__WHAT YOU HAVE TO DO__:
What's needed is the listing below, repeated word for word with no pictures.

__GIVEN MATERIAL__:
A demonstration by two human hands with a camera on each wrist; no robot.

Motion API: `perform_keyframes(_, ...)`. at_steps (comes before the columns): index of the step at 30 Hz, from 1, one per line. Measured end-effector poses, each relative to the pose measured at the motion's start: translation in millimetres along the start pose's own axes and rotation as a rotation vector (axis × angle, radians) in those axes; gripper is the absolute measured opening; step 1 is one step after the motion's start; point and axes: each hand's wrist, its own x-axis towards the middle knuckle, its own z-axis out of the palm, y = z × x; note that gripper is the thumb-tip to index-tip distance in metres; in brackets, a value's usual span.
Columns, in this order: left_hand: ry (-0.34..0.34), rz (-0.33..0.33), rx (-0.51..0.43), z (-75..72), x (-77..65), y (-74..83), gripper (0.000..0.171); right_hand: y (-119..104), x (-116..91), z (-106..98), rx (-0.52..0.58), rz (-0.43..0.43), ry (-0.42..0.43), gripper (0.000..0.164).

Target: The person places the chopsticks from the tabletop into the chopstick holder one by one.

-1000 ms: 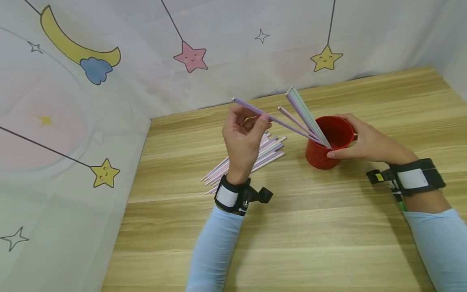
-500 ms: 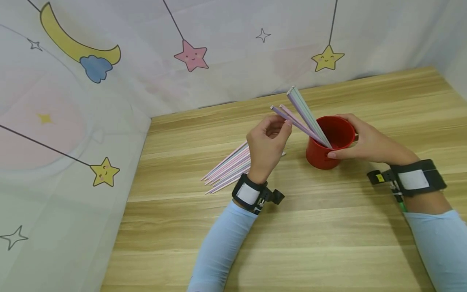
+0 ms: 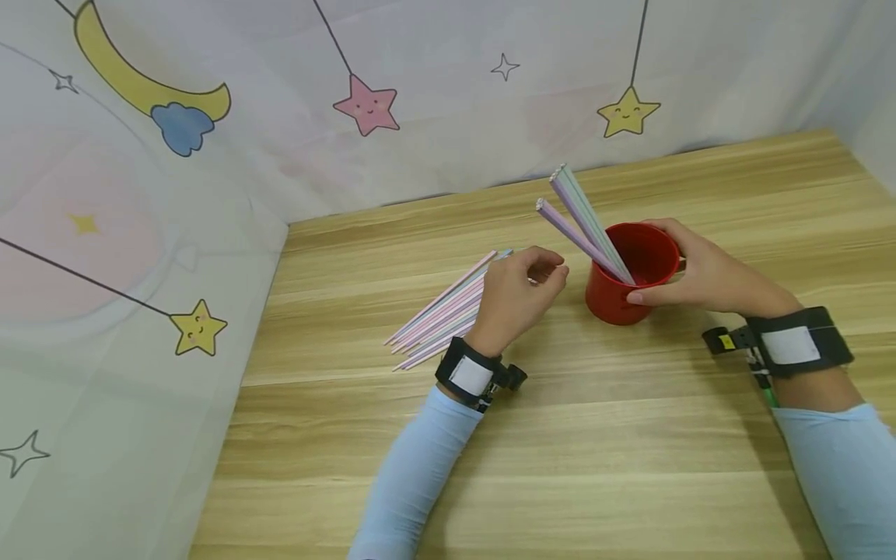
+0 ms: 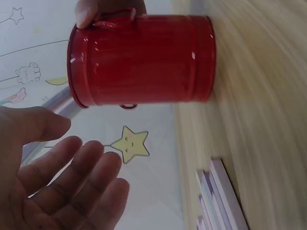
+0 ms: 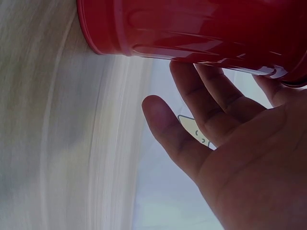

__EXPECTED OUTPUT__:
A demonstration by two human hands with a camera on each wrist; no robot.

Motion API: `perform_keyframes(_, ...)`. at_steps (comes before the columns): index of the step at 30 Hz, from 1, one per line. Measured end-effector poses, each relative to the pose measured at the motion's start: translation in millimetres along the start pose's own axes and rotation as a rotation vector (axis × angle, radians) in those axes; gripper is the absolute measured opening; step 1 is one step after the motion's start; point and axes: each hand's wrist, its own x-axis towards the middle knuckle, its own z-axis out of the palm, y = z × x; note that gripper is the thumb-tip to index-tip distance in metres; in brackets, a value's usual span.
Columns, in this order: left_hand: ry (-0.34..0.34), rz (-0.33..0.33), rx (-0.51..0.43), z (-75..72), x (-77..65), y (-74..83), gripper (0.000..0.171); right_hand: y (-119..104), x (-116..91), z (-106..98), rx (-0.52..0.58), rz (-0.43..0.43), ry (-0.42..0.43), gripper (0.000..0.164).

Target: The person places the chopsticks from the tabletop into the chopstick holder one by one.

-1000 ms: 
-500 ms: 
+0 ms: 
+0 ms: 
+0 ms: 

The submitted response is complete.